Songs for the Fallen - Sheridan Harbridge
Courtesan Marie Duplessis and her gang of bohemians are back.
Overview
This is a review of the first run of Songs for the Fallen, which ran at Sydney's Old Fitz from December 5-16, 2012.
Songs for the Fallen is one of those excellent finds that gives you faith in human ingenuity. It is one of many artistic imaginings of the life of Marie Duplessis, the 19th-century Parisian courtesan best known as the protagonist of Moulin Rouge. Sheridan Harbridge has devised the original piece with fellow actors Ben Gerrard and Garth Holcombe, director Shane Anthony, and composer/musican Basil Hogios. The team is obviously dynamite together as the result is a hilarious, self-aware piece of sophisticated debauchery.

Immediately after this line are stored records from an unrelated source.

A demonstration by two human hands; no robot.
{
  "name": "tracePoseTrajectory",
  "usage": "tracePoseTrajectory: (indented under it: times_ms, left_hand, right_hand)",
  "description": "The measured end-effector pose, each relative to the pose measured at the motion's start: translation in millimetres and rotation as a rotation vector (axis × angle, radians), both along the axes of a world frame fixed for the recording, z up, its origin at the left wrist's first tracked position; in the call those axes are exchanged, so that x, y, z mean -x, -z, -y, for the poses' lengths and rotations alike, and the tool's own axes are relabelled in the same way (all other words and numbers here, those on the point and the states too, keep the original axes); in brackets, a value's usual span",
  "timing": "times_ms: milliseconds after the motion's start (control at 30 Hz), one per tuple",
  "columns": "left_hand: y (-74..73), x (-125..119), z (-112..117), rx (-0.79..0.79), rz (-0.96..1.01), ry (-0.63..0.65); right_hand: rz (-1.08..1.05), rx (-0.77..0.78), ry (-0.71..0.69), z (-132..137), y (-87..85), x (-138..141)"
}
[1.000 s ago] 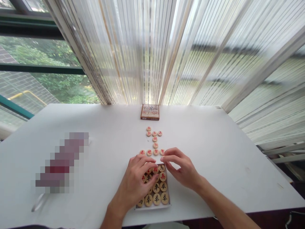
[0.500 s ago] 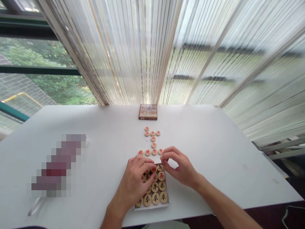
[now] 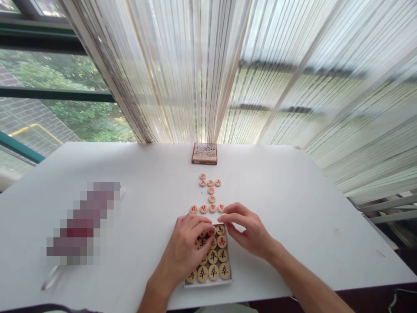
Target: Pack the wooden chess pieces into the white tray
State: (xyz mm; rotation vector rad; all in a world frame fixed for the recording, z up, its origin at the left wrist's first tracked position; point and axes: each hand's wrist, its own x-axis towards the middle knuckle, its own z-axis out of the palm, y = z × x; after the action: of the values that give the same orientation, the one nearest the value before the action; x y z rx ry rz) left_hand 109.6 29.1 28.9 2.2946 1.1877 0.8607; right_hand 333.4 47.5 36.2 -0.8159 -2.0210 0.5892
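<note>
Over the upper left of a shallow white box (image 3: 208,283) filled with round wooden Chinese chess pieces, my left hand (image 3: 188,241) is curved, with thumb and fingers apart. Its fingertips are close to a red-marked piece (image 3: 211,232) in the box, and the hand hides part of the rows. At the box's top right corner, my right hand (image 3: 246,224) is closed in a pinch. What lies between its fingertips is too small and covered to make out. Just beyond, a row of red-marked pieces (image 3: 203,209) lies on the table, its right end by my right fingers.
More red-marked pieces (image 3: 211,190) form a column and a short row farther up the white table (image 3: 280,187). A flat Chinese chess box (image 3: 204,154) lies at the back edge. A pixelated item (image 3: 83,224) is on the left. Strip curtains (image 3: 182,78) hang behind.
The view has shifted slightly, moving the table's things a little to the right. My right fingertips have drawn down slightly toward the box's corner. My left hand stays over the box.
</note>
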Motion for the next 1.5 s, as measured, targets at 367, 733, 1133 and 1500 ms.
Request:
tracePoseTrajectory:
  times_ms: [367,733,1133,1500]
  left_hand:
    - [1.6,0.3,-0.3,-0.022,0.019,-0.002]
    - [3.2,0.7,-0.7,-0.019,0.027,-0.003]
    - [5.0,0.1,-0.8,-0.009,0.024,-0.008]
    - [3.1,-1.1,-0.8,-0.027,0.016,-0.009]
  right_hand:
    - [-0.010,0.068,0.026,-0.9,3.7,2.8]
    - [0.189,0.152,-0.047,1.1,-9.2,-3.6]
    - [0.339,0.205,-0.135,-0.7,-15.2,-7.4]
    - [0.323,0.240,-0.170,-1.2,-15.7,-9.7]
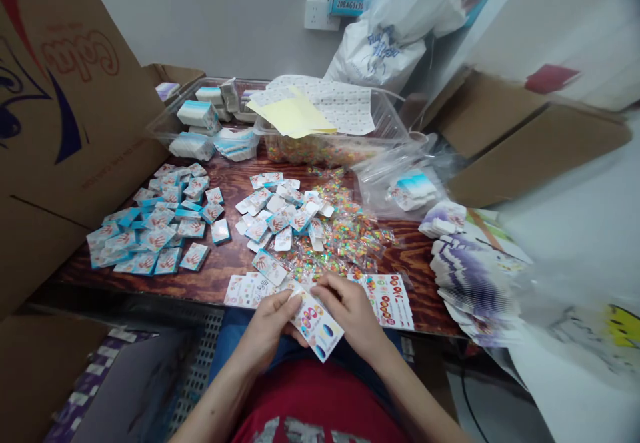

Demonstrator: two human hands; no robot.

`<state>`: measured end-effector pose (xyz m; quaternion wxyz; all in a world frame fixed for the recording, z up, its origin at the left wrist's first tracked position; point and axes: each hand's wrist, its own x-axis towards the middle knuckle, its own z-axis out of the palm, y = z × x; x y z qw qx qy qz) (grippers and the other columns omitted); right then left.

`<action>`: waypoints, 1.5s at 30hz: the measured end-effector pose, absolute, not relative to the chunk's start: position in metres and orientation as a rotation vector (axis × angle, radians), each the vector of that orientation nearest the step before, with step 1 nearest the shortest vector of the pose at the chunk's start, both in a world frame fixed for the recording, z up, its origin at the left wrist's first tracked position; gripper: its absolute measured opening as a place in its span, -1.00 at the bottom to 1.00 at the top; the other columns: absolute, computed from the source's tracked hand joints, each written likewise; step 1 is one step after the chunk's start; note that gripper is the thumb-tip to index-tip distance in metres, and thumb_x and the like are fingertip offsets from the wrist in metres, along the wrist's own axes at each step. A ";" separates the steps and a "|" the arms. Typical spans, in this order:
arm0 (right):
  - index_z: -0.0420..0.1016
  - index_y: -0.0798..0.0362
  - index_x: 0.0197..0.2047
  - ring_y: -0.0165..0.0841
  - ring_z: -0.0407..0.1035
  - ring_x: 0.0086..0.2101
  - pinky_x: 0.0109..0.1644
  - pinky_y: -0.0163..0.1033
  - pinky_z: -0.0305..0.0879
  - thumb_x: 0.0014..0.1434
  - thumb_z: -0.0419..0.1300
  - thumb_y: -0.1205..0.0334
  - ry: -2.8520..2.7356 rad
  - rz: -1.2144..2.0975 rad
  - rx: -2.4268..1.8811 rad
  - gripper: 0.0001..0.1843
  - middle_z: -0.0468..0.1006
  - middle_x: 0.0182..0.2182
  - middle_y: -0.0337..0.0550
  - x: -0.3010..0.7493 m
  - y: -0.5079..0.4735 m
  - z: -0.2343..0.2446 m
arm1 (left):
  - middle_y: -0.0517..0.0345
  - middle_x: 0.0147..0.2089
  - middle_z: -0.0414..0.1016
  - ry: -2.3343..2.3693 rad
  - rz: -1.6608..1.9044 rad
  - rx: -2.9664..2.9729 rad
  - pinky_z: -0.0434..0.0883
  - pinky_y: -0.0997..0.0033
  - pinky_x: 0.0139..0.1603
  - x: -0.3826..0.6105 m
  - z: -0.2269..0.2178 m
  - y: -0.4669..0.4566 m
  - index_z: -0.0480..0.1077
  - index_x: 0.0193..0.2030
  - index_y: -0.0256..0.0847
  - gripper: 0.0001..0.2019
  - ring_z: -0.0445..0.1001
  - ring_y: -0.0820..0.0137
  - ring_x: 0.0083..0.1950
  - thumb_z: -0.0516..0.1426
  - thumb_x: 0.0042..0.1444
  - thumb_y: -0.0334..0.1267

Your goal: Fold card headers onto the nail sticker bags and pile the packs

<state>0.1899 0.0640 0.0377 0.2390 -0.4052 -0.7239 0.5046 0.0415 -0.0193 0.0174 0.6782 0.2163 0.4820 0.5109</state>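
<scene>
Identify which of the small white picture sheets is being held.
The picture sheet with dark-blue ovals, gripped in the left hand beside the right hand; the other picture sheets lie on the wooden table.

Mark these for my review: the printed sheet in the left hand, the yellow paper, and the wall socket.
Printed sheet point(319, 326): head view, middle of its uncovered face.
Yellow paper point(294, 113): head view, middle of its upper surface.
Wall socket point(321, 15): head view, front plate.

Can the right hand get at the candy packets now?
Probably yes: the candy packets lie just beyond the right hand with no barrier between, though it is at the sticker sheet.
</scene>
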 end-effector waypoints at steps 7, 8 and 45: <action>0.42 0.08 -0.31 -0.49 0.24 -0.56 -0.53 -0.40 0.08 0.23 0.16 -0.07 -1.760 2.077 -0.971 -0.65 0.39 -0.50 -0.27 0.205 0.054 0.041 | 0.24 -0.50 0.37 1.510 1.277 0.778 0.34 0.53 -0.44 0.038 0.015 -0.017 0.42 -0.40 -0.26 -0.65 0.36 0.47 -0.49 0.18 0.12 0.04; 0.42 0.08 -0.32 -0.49 0.24 -0.57 -0.53 -0.41 0.08 0.21 0.18 -0.06 -1.727 2.100 -0.948 -0.66 0.40 -0.50 -0.27 0.204 0.051 0.041 | 0.23 -0.49 0.37 1.525 1.265 0.852 0.34 0.53 -0.41 0.040 0.016 -0.018 0.42 -0.40 -0.26 -0.65 0.35 0.47 -0.45 0.16 0.15 0.03; 0.42 0.04 -0.30 -0.42 0.24 -0.44 -0.34 -0.31 0.19 0.02 0.26 0.27 -1.805 1.514 -1.149 -0.86 0.39 -0.38 -0.27 0.174 0.060 0.006 | 0.31 -0.56 0.31 1.311 1.004 0.761 0.12 0.58 -0.66 0.049 0.004 -0.015 0.26 -0.37 -0.21 -0.74 0.23 0.56 -0.67 0.08 0.12 -0.04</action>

We enter the dinky Old Fitz Theatre to find designer Michael Hankin has decked it out with a luscious, satin-covered bed of sin in front of a gorgeous red velvet backdrop and theatrical 19th-century music hall facade. There is of course also a fourth wall, but this is taken down pretty quickly, as Harbridge declares to delighted audience member Linda that she's "taken it down and it's not going up again!"
Self-reference in theatre can sometimes be painful and indulgent, but here any references to the show itself are pointed and funny. For example, as Harbridge switches from a French accent to posh Australian, she tells us she simply can't be bothered keeping the French up. Fair enough, she has a lot else keeping her busy. Men, in particular — many men. Gerrard takes the lion's share of playing the gentleman customers, while Holcombe narrates nobly from upstage, translating the words pomme and frites ad infinitum.
This farrago of a show has pop tunes galore, most of which have been composed by Hogios with Harbridge's lyrical input. Using a microphone bound in pink velvet and white satin ribbon, Harbridge bursts into song in many awkward positions and is supported royally by Hogios at his little musical station in the corner. His opening sequence is particularly clever, as he morphs his way seamlessly between baroque interpretations of Nirvana and Blondie on what sounds like an electronic harpsichord.
Like the burlesque master Meow Meow, Harbridge has a gift for being at once vulgar, intelligent, and elegant. It's a rare thing. She and her gang of bohemians have produced a triumph of indie theatre.